A new class called Notification, which could be little more than a bag of data, may have some information relevant to the InAppNotificationSender that isn't relevant to the EmailNotificationSender — and that's OK.

This gives you a consistent parameter to pass to the notification senders, and the senders are free to use (or not use) whatever they see fit. You also get the added benefit of expanding what this Notification class can hold with no additional cost to the existing implementations.

  • Yes this what I did by using a builder pattern object, NotificationTemplate – YouYou Jan 16 at 22:31
  • It sounds like the Private Data Class pattern can maybe do it as well – Tjorriemorrie Jan 24 at 22:07
0

I prefer simple solutions. In this case I would remove all Params from the Send method in the interface. Give each class that implements this interface a constructor with the required properties, save those in private fields and use them in the implementation of the Send method.
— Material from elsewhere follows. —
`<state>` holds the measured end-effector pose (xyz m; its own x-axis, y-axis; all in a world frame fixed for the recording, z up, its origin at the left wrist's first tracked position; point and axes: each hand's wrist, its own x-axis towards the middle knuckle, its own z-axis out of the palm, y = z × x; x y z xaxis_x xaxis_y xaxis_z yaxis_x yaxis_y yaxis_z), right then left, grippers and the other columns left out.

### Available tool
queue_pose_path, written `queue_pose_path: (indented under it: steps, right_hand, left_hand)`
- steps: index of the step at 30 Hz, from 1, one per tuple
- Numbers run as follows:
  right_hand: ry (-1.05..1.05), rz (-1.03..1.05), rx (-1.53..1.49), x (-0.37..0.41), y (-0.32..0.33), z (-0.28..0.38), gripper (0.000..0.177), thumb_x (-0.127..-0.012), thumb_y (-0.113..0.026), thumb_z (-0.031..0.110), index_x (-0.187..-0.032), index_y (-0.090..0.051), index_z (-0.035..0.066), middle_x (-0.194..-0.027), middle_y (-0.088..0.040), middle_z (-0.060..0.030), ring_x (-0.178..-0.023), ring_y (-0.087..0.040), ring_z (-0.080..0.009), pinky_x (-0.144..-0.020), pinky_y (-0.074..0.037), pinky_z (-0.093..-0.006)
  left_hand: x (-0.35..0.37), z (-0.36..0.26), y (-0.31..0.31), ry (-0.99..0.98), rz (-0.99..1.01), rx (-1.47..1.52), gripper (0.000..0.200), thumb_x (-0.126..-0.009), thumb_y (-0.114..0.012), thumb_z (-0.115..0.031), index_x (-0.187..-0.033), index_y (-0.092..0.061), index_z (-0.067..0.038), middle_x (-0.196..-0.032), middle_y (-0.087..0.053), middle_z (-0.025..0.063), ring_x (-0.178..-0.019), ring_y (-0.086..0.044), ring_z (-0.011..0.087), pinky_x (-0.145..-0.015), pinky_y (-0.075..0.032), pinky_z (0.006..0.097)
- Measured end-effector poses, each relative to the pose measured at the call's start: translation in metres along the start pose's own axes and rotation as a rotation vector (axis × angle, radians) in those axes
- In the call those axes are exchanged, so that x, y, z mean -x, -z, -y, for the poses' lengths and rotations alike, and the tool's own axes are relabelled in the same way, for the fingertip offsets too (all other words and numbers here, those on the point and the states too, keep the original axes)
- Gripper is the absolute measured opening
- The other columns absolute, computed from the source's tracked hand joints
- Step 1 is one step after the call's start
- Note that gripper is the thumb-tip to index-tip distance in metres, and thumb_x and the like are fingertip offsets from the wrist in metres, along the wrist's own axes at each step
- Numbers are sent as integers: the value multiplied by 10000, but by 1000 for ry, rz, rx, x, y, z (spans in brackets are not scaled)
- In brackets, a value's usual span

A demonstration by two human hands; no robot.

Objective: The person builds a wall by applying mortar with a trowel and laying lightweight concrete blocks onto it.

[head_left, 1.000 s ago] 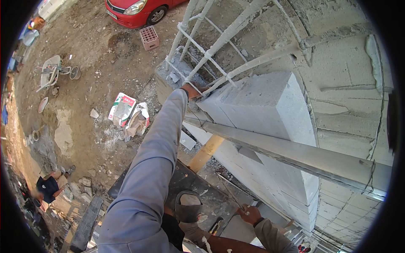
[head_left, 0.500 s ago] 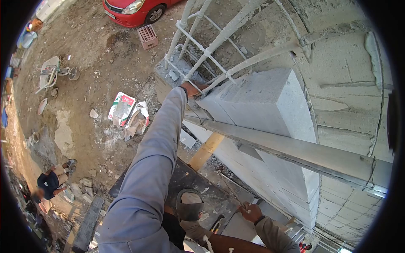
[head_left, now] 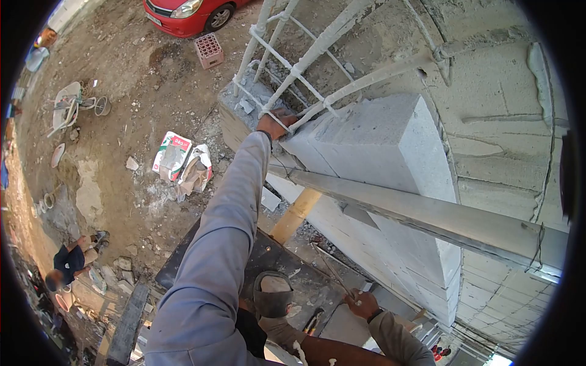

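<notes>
Head: clasping thin brown rod (head_left: pixel 332 272) in right hand (head_left: pixel 364 304); cannot tell if gripping far, whitish steel bars (head_left: pixel 296 71) with half-hidden left hand (head_left: pixel 276 124).

- Printed sack (head_left: pixel 172 154) on the dirt ground: a short row of pale, rounded characters on its red panel (head_left: pixel 179 143), resembling "080" or "ogo"; the angle and blur leave the exact reading uncertain.
- The same sack's white and green parts: any smaller print is too fine to make out.
- Red hatchback (head_left: pixel 192 11): a pale licence plate (head_left: pixel 152 19) sits low at the front, its characters too small to read.
</notes>
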<state>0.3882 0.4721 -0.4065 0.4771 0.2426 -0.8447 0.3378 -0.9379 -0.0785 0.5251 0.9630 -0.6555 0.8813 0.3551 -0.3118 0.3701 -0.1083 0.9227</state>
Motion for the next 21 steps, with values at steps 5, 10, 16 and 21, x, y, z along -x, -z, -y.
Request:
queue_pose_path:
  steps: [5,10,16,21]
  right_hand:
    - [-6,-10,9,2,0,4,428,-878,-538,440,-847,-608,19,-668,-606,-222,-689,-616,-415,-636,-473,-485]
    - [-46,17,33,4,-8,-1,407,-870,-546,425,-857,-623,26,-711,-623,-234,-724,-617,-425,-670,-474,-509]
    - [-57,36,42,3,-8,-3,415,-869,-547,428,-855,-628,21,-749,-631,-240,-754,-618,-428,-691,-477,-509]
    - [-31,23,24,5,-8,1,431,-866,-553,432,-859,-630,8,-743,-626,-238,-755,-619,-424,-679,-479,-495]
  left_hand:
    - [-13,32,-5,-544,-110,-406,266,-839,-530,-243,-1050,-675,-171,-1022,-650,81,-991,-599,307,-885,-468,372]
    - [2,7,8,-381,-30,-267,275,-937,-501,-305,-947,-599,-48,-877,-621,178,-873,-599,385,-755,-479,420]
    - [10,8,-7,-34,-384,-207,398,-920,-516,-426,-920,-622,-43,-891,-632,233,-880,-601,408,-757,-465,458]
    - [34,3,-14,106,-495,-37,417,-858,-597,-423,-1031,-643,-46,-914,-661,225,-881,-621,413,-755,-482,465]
  • I think you might be missing the point of the interface here. To do what you describe, the code that was calling the send method now will need to create a new instance of the implementation class on each send. That means it would need to know which class to instantiate. Something it doesn't need to know in order to send notifications now. – JimmyJames Jan 16 at 20:09
  • That depends on where the required information is first available I guess. If you can create the instances in a main or setup and inject them into the client depending on your needs, the client only has to know the interface and call send() on that. – Rik D Jan 16 at 22:34
  • @RikD The interface defines how to send the notification, and the clients typically know what to send. What you're describing is the command pattern, and I'm not sure that's what the OP wants here. – casablanca Jan 17 at 3:05
0

I would perhaps go for the following design (not knowing your use-cases for the parameters), loosely based on the builder pattern, but adding proper behavior:

public interface Notification {
    Notification withRecipient(...); // A
    Notification withSubject(...); // B
    Notification addParagraph(...); // C
    ...
    void send(); // That's what we want from a Notification      
}

You can introduce multiple style/semantic-based things, and the actual implementation can decide how (or whether) to handle that. Like this:

public interface NotificationFactory {
    Notification create();
}

public final class EmailNotificationFactory implements NotificationFactory {
    @Override
    public Notification create() {
        // This is just an example here
        Message message = new MimeMessage(session); // Using javax.mail
        return new Notification() {
            @Override
            public Notification withRecipient(String recipient) {
                message.setRecipients(...);
            }
            ...
            @Override
            public void send() {
                Transport.send(message); // Or whatever
            }
        }
    }
}

Obviously the in-app notification would build the appropriate widget or notification dialog with the send() displaying it on screen.

0

I like (and upvoted) @GregBurghardt answer, but, maybe, you can get away with something simpler. This is borderline "quick and dirty", so not sure I would use it myself - depends on how important this API is, how likely to change, etc... (And how comfortable your users would be with this more "dynamic language" feel.)

If

  1. A,B,and C are always required
  2. D,E are "rare"
  3. D and E are of the same type, say URL

Your signature could be

public void send(A a, B b, C c, URL... extras)

and you would access d and e, after checking the length of extras via extras[0], extras[1].